*** Block opens ***

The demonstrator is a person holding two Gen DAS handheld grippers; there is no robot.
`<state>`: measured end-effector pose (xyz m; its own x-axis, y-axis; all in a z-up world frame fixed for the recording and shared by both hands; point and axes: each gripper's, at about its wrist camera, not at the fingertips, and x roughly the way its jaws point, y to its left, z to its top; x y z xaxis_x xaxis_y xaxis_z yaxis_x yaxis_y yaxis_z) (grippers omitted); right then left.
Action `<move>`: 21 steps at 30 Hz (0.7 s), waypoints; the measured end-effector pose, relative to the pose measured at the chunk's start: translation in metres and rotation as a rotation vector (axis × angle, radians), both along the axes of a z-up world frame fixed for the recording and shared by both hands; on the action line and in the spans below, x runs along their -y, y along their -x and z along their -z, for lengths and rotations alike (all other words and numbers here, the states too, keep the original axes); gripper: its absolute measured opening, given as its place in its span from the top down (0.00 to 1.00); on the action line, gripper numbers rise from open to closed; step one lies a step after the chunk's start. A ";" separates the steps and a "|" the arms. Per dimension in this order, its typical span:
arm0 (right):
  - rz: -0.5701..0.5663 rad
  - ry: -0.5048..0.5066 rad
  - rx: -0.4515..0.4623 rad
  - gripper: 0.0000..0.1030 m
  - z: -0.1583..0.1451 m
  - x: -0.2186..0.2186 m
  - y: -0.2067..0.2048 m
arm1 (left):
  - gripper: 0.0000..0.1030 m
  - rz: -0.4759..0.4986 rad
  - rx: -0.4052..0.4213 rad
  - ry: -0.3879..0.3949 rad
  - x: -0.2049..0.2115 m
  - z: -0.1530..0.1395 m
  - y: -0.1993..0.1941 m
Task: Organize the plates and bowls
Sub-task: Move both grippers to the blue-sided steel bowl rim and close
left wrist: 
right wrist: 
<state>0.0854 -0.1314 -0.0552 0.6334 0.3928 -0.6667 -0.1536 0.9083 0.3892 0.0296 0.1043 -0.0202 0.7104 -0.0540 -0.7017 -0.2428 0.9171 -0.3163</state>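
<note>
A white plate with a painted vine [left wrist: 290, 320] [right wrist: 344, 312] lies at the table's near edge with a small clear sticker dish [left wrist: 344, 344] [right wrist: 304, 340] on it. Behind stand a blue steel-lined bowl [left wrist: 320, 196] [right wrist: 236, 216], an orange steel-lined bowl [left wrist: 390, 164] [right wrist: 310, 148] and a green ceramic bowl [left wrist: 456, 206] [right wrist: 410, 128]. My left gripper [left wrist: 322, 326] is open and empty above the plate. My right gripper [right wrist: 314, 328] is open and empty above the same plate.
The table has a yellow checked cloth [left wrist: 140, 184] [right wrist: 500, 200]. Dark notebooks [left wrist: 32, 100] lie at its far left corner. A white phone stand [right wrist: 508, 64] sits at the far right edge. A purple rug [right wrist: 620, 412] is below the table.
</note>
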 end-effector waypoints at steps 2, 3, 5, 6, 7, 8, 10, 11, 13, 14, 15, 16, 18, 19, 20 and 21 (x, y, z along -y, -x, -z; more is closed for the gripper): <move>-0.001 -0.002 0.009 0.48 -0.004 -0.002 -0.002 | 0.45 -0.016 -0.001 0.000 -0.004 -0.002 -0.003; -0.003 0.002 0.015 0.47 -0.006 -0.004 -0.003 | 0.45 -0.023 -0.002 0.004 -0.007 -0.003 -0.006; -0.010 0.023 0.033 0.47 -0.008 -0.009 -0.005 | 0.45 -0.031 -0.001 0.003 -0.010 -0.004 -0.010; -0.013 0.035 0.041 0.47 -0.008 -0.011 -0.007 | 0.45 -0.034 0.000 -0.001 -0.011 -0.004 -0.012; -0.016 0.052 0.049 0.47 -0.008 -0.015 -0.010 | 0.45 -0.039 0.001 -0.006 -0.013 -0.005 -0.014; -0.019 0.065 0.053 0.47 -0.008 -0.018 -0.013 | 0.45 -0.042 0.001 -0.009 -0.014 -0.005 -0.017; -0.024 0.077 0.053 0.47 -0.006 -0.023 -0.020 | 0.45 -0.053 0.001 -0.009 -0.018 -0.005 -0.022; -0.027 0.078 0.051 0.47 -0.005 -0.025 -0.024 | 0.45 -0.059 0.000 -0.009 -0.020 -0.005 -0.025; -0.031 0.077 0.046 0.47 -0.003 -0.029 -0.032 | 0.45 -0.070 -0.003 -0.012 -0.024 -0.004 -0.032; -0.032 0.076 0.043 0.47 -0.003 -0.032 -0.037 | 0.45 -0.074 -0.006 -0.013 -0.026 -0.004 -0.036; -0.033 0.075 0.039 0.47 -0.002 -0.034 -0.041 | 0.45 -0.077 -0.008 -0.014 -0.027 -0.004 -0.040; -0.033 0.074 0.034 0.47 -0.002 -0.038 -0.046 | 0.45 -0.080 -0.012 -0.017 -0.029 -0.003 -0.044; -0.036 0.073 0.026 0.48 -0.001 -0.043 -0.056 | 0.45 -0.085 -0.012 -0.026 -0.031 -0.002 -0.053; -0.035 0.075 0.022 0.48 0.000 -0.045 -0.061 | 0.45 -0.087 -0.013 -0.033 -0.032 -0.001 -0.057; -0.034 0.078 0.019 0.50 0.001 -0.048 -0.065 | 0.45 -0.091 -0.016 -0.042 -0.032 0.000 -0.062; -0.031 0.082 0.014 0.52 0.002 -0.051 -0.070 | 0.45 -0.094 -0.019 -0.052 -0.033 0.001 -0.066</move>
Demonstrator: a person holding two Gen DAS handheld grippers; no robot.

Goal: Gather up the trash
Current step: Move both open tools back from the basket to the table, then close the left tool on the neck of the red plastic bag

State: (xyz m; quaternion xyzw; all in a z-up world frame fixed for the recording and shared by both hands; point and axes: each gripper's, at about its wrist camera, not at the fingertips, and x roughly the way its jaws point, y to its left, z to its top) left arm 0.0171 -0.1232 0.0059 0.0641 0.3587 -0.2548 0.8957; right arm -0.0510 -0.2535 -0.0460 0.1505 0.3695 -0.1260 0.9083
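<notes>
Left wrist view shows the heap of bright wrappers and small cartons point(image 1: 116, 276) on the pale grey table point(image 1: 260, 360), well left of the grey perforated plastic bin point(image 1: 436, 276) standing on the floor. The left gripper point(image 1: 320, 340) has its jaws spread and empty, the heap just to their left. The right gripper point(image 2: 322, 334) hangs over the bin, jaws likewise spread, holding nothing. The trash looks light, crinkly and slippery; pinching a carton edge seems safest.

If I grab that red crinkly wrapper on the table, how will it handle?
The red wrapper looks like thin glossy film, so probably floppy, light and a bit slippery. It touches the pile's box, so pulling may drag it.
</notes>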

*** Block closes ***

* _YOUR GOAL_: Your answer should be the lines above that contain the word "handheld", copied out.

* _OUTPUT FOR THIS EXERCISE_:
The demonstrator is a person holding two Gen DAS handheld grippers; there is no robot.
Demonstrator: a person holding two Gen DAS handheld grippers; no robot.

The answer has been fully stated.